(in)Back(of the)stage at Bumbershoot

I'm a sucker, and exactly the kind of sucker the organizers of Bumbershoot were banking on. In a way wholly predictable to any Seattleite who knows the first thing about how the event works, the festival unfolded for me like a five-act tragedy. True to classic form, I didn't, in Acts I and II, understand what was coming - I knew I was getting screwed, sure, but I just didn't comprehend how much. In Act III it became plain to me that the fix was in, but by that time I was powerless to stop any of it, condemned to spend Acts IV and V wallowing in my just deserts.

Were we to stage this tragedy, Act I might feature me in a bar, some weeks before Bumbershoot, my friend yelling at me over a pitcher that I really should get tickets ahead of time. "Yeah, man," I would agree, and then recklessly refill my glass.

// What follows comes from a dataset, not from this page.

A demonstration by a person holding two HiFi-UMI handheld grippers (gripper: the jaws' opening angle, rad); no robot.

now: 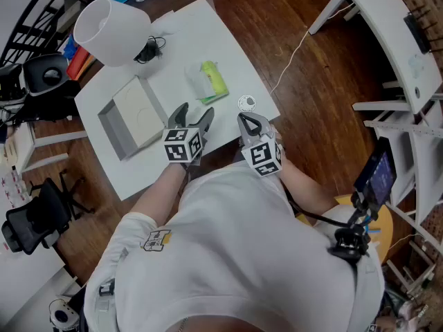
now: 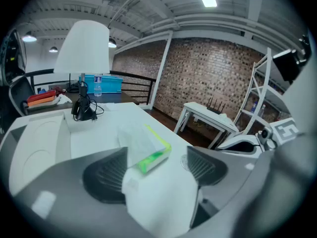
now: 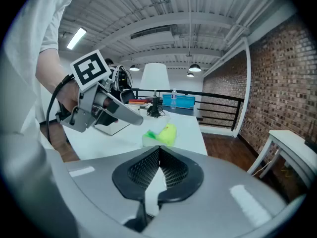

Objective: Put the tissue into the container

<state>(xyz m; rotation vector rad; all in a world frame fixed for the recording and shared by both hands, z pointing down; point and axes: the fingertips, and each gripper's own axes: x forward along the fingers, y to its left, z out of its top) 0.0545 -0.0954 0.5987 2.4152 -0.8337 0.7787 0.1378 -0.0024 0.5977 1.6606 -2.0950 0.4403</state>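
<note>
A green and clear tissue pack (image 1: 208, 81) lies on the white table (image 1: 228, 47), right of an open grey container (image 1: 131, 116) with a white inside. My left gripper (image 1: 194, 113) hovers just short of the pack, open, with nothing between its fingers. In the left gripper view the tissue pack (image 2: 148, 148) shows beyond the gap of the left gripper (image 2: 157, 156), and the container (image 2: 34, 148) lies to the left. My right gripper (image 1: 246, 120) is over the table's near edge, shut and holding nothing. In the right gripper view the right gripper (image 3: 158, 155) is pressed together, with the tissue pack (image 3: 162, 134) ahead.
A white lamp (image 1: 111, 23) with a black cable stands at the table's far corner. A small round disc (image 1: 247, 103) lies near the right gripper. Wooden floor surrounds the table; a white bench (image 1: 394, 40) stands to the right and office chairs (image 1: 34, 220) to the left.
</note>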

Skip ahead to the festival, me in line, reaching the pay booth, a woman calmly telling me that it would cost me $25 to enter the festival for one day. And then, suddenly sweaty, dizzy, vaguely angry but predominantly submissive, I buy the ticket.

That, you see, was Big Mistake No. 1: I paid that outrageous fee, in cash. Cold, hard-earned cash.

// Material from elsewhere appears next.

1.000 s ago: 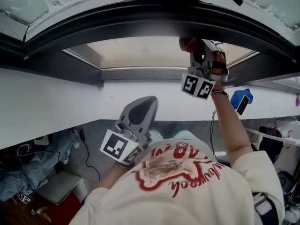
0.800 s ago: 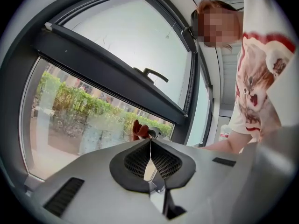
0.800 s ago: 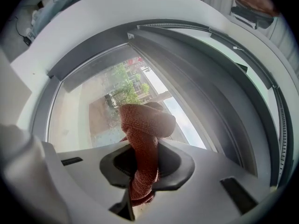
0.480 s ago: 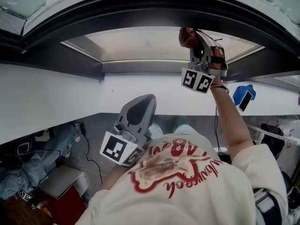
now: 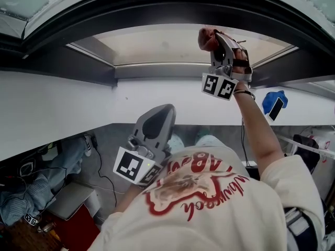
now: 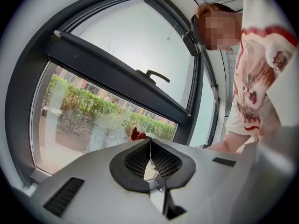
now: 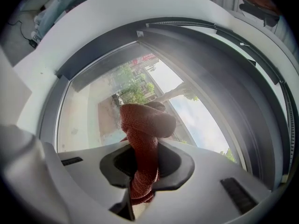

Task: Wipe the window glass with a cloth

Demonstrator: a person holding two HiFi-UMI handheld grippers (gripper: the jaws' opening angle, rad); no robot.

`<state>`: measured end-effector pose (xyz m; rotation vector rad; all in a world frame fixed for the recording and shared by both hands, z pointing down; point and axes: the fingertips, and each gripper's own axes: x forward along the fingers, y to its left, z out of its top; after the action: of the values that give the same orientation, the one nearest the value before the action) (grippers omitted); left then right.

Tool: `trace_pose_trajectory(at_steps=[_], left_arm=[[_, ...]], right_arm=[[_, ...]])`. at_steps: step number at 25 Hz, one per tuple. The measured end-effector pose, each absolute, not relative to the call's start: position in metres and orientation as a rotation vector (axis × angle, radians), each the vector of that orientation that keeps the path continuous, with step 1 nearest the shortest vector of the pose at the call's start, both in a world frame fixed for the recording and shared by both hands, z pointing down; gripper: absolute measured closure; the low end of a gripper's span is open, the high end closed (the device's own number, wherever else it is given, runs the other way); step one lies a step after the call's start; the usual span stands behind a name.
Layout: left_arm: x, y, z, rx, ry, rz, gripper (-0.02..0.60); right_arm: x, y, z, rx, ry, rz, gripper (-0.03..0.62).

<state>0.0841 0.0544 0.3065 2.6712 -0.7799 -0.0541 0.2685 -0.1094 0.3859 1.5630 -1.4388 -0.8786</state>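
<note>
We are reaching the right gripper up, pinching the red cloth at the window glass inside the dark frame. Our left gripper is hanging low, tongs pressed together.

1. The right arm is reaching up and away from the body, with the elbow nearly straight and the forearm bare.
2. The right hand is gripping the handle of the right gripper, whose marker cube is facing the head camera.
3. The right gripper's fingers are clamping a red cloth, which is bunching out past their tips.
4. The left gripper is hanging low in front of the chest, pointing upward, well below the right gripper.
5. Its fingers are pressing together with nothing between them.
6. The left forearm is showing only partly, just beneath that gripper's marker cube.
</note>
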Motion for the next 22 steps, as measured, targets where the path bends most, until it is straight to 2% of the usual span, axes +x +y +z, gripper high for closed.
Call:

I expected (naïvely, although we won't count this as a Big Mistake) to see something really great inside - something like a magical, happy Fairy Land. Instead I saw more lines - long lines. It occurred to me that if I waited for one thing, I might miss another. I wanted to see Toots and the Maytals, them if nothing else for all my big bucks. And so, prudently, I thought, even conservatively, I made Big Mistake No. 2: I went straight to the music I wanted to hear; I didn't immediately wait in a special line for a special wristband that would allow me to see the very show that, presumably, had raised the price of my ticket so high - the Pixies. One hour into Bumbershoot I was already out on the biggest band of the whole festival.

After Toots, and after realizing that the wristbands were all given away already, I wandered with some friends into the B-boys competition. It was cool, very cool. It was so cool that, against my best intentions, my spirits began to rise. "This is great," I thought to myself, "there must be lots of great shows all over the place." And so, noting that the wonderful Bebel Gilberto was playing, I made Big Mistake No. 3: I left a good seat at a good show for the uncertainties, the whims, of the festival lines.

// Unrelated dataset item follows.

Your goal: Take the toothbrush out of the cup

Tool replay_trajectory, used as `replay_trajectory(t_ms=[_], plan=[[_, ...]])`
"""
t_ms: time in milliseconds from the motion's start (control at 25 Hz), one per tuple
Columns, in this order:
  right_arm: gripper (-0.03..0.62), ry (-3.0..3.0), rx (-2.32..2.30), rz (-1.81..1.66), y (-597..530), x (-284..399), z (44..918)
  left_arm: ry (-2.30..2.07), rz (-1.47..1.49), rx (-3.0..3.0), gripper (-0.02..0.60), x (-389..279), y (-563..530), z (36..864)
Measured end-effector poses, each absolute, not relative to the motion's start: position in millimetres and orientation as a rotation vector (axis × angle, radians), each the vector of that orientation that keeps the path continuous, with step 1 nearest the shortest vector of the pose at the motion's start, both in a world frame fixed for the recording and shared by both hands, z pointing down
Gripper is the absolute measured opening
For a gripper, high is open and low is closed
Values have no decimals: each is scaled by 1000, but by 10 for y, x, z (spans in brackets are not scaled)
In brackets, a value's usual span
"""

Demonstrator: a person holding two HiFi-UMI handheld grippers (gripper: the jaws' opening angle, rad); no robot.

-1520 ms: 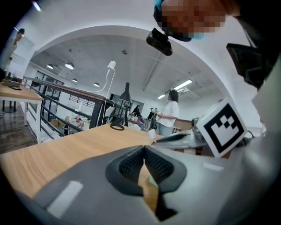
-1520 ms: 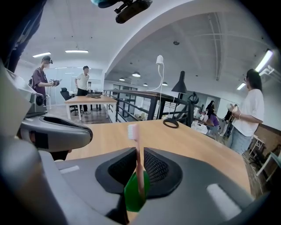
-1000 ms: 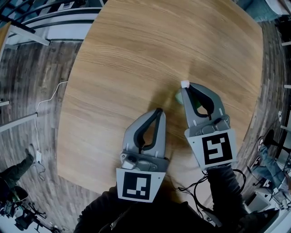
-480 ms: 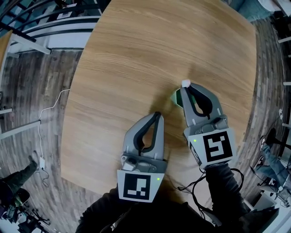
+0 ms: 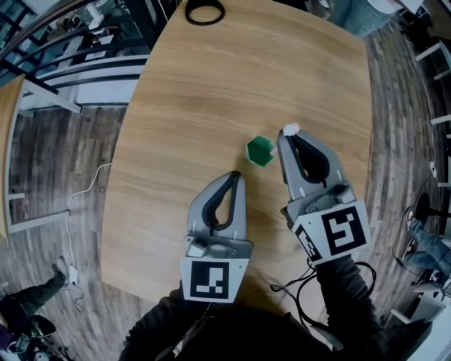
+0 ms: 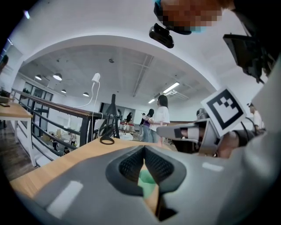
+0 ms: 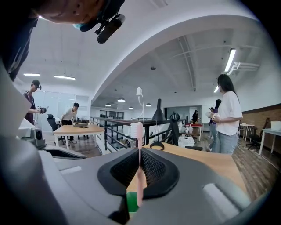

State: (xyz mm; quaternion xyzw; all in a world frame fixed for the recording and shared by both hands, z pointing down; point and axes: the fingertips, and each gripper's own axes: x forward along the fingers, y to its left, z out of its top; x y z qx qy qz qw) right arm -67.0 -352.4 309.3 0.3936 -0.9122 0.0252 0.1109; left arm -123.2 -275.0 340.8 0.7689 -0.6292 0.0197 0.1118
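Reading left gripper as clenched on nothing, short of the cup. Seeing right gripper pinched on the pink toothbrush, held upright. Looks clear of the green cup, standing on the table just beside the jaws. Calling extraction done or nearly; possibly left: setting it down. Ignoring black ring at far edge.
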Motion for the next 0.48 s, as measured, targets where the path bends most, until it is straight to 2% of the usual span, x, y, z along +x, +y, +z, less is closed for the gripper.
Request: replay_trajectory(t_ms=[480], plan=[[11,-2812,1280,-62,-2861,-162,2051,-1864,13,2392,8,-807,-2325,2749]])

Bebel Gilberto, 10 minutes into her show, was "full." A few hundred angry Bumbershooters sat outside moan-ing and groaning. Not me, though. Adrenaline pumping through me, I made a last stand: I raced back to the B-boys, the suddenly precious B-boys show, where I had had a seat. But the line was now a block long. I saw everything clearly then, how it all worked; this was Act III - I had been screwed, and screwed I would remain.

In the five-act schema, Act IV, the scholars tell us, consists of falling action. Dejected, chewed up and spit out by Bumbershoot, I wandered from line to line. I stood for a while with other sad, beaten festivalgoers like myself, before the single-man "acts," the peo-ple who were just playing to make a buck, the guys you could see on the street, any given night, for free. I observed the hippies beating on the sound-making metal-thing attraction; they pounded their best, but I could see their gazes drifting toward the lines; they would really, their gazes said, prefer to have people play music for them.

Sure, I visited the Blues Stage and heard some cool blues; yes, I enjoyed Kaki King; yeah, the place did, in the dark, resemble a Fairy Land, a little bit. But as the line (the wrist-banded line, that is) for the Pixies began pouring ecstatically in to the stadium, I had had enough and wandered outside, giving a resigned "No" when the guy at the gate asked if I was coming back in. No, I was done.

And then I saw them - hanging off the gate, crouched quietly in the shadows of the stadium - the people listening to the Pixies for free, outside, behind the stage.

The sound wasn't half-bad; "The acoustics are no worse than inside the stadium," one guy pointed out. He had a blanket, a girlfriend and a bottle of cheap champagne. He and his girl sat quietly singing along with the music, sipping every now and then their bubbly. Two women sat nearby, arms around each other, humming. Over by the fence, silhouetted in the floodlights, stood three boys, holding their three bicycles, listening silently, like something straight out of "Oliver Twist."

I went and got a cheapo beer, came back and stretched out on the grass. For the first time since Big Mistake No. 1, there was suddenly space, plenty of room for everybody. The show still had a good half-hour to go. I cracked the beer, and the Pixies played for me.